Financial Analysis & Statements
Typical Requirements of Annual Report:
An annual report is a financial document that a public company prepares for its shareholders. These reports are be used by potential investors and securities analysts to evaluate a company’s stock and encourage investor to invest in your company. The report is usually the best source of information for most people to determine the financial health of a company. An annual report gives a basic overview of the company over the past year. It usually includes: an opening letter from the CEO, a business profile, a management analysis, and financial data.
*To get an idea of what a shareholder is I would encourage you to download 1-2 shareholder reports from publicly traded companies.
Here’s a basic overview of what is contained in a traditional annual report:
This is generally the first part of an annual report. The chairman’s letter will set the tone, establish a theme, and most importantly summarize the report for the readers. The letter will highlight the company’s accomplishments for the year, as well as the company’s failures. The letter will state what led to the company’s successes and will also address how it dealt with its failures or issues.
The chairman’s letter will provide an analysis of overall business performance, insights into the markets it’s in, and any opportunities for growth.
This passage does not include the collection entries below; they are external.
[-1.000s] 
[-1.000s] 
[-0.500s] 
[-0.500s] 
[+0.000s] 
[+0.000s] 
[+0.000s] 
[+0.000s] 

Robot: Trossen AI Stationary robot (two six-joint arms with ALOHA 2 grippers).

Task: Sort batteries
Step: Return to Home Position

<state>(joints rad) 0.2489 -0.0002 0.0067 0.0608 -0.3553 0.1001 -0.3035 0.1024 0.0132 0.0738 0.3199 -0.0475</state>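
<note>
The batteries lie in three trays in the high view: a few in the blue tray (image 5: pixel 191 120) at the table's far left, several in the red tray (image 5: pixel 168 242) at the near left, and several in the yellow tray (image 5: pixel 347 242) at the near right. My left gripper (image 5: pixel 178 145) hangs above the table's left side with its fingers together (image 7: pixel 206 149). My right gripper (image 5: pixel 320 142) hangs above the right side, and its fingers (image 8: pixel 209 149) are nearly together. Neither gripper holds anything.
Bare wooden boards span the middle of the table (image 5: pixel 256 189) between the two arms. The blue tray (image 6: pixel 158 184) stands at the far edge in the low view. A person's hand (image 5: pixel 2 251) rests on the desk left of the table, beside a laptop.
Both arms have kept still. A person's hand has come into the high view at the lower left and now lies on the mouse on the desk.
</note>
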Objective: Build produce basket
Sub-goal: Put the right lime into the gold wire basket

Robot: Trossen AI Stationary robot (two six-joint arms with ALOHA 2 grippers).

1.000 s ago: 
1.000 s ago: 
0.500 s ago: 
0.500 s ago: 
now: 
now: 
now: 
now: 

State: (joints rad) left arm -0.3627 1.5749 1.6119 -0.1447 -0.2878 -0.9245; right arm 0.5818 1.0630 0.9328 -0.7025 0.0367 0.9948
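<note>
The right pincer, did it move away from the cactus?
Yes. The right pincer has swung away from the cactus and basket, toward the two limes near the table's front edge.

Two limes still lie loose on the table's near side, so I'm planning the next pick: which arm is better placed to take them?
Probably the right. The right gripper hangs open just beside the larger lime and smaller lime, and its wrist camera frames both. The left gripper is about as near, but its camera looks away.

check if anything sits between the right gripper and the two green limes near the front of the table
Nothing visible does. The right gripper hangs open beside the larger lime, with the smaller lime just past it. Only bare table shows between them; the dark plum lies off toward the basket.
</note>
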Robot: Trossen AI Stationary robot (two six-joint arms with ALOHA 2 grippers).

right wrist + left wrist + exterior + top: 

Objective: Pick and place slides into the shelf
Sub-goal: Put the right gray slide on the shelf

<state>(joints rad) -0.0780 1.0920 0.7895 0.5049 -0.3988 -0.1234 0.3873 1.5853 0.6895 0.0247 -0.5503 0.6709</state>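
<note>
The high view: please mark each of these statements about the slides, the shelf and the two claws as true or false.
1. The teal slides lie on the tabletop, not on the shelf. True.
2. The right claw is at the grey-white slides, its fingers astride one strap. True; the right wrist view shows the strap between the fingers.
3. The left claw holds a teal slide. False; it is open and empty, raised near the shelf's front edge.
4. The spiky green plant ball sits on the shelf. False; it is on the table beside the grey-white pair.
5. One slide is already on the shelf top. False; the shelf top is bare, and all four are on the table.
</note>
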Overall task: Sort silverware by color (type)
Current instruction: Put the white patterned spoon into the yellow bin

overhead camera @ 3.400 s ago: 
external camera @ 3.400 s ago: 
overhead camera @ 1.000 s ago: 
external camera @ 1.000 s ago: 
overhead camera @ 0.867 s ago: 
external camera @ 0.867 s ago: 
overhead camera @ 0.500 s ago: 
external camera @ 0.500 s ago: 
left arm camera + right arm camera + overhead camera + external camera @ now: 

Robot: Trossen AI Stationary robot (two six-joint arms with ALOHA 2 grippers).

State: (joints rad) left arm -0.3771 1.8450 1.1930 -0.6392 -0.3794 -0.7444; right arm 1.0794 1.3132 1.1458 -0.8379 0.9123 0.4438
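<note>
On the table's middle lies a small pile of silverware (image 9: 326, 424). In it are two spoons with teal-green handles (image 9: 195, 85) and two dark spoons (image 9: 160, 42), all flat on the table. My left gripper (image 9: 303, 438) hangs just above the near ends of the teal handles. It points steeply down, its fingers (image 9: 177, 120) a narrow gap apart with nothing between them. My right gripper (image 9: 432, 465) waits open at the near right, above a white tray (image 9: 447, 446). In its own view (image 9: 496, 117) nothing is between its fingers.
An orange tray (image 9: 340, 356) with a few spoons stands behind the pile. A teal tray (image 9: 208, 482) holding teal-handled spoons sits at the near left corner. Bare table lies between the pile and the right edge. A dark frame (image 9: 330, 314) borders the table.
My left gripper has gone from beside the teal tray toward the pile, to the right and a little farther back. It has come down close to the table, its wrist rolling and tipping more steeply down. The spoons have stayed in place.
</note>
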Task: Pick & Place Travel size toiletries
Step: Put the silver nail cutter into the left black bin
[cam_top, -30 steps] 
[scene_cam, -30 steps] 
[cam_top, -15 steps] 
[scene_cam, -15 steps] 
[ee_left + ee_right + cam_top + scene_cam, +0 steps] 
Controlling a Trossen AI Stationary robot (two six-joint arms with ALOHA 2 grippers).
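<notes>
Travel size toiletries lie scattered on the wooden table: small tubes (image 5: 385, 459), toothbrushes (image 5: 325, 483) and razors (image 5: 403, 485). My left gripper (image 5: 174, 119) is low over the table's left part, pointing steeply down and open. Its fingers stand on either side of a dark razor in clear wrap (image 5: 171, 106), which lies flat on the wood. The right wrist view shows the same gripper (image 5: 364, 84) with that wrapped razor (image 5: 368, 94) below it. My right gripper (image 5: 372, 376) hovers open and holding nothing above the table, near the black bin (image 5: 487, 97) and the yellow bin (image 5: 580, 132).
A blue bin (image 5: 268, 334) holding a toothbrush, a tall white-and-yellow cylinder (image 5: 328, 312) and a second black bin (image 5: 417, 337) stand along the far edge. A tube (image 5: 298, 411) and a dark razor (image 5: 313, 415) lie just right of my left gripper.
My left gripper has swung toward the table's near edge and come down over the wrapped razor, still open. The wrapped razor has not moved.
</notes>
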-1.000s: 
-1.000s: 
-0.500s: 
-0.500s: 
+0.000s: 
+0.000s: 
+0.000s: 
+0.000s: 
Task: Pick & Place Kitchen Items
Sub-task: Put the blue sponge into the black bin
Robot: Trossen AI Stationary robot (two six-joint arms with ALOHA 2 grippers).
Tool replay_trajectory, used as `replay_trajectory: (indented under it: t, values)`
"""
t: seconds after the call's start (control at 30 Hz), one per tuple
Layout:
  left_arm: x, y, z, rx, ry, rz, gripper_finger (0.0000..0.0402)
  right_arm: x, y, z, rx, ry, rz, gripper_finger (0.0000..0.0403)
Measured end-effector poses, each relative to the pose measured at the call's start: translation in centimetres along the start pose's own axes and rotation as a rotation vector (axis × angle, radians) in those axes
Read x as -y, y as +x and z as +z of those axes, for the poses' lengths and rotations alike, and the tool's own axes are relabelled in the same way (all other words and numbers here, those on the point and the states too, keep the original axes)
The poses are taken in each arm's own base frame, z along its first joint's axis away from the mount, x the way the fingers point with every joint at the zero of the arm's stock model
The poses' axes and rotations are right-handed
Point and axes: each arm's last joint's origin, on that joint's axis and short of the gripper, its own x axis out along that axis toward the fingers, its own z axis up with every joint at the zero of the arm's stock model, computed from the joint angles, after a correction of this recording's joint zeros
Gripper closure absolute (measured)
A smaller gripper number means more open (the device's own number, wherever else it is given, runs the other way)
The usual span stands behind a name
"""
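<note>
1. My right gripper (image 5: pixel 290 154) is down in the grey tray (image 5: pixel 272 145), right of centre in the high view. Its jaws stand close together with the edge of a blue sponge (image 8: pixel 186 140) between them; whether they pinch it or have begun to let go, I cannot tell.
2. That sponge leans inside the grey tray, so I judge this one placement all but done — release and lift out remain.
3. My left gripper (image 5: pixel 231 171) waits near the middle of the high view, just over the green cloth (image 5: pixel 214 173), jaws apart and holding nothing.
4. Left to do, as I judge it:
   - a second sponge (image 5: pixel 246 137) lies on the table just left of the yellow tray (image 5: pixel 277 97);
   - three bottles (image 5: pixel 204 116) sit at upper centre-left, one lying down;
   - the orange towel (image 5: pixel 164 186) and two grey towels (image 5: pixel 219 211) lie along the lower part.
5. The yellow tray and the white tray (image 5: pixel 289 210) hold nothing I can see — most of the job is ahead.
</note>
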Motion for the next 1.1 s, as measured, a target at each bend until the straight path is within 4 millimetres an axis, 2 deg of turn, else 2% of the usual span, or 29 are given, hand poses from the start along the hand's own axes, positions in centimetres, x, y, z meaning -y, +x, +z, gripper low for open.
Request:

The letter will also point out any challenges or risks facing the company such as changing market conditions, recent scandals, consumer trends, etc. The letter often ends by giving a sense of corporate direction for the next year.
* Your team will need to pick a CEO and designate positions for the other players.
The business profile is a basic element of an annual report. This section describes the company and includes the following information: what it does to generate revenue, its products/services, its operations, subsidiaries it owns (if any), the market it is competing in (including competitors), and risk factors for the business. Major changes made in the past year are also highlighted such as new products, sales/marketing shifts, new services, seasonal factors (ex the holiday season), or any special operating costs.
In this section, management discusses the company’s operations in detail. Management will compare this year’s results to results from the past. Management will often use charts and graphs to highlight the most important data. Towards the end of the analysis, management will outline its own expectations and plans for the company’s future growth.
*All charts and graphs will need to be put in appendix as they do not count toward page length, but you will need to refer to them within the main body by numbering them and make sure you discuss them within the management as well as financial analysis below (see Figure 1) or (see Table 2).
Financial Analysis & Statements
What’s a report without numbers? In the report, the company presents the basic financial statements. Most businesses won’t provide all the financial statements because that generally causes information overload, and most readers of the report won’t go through everything. However, they can be downloaded from the information provided in the BSG reports.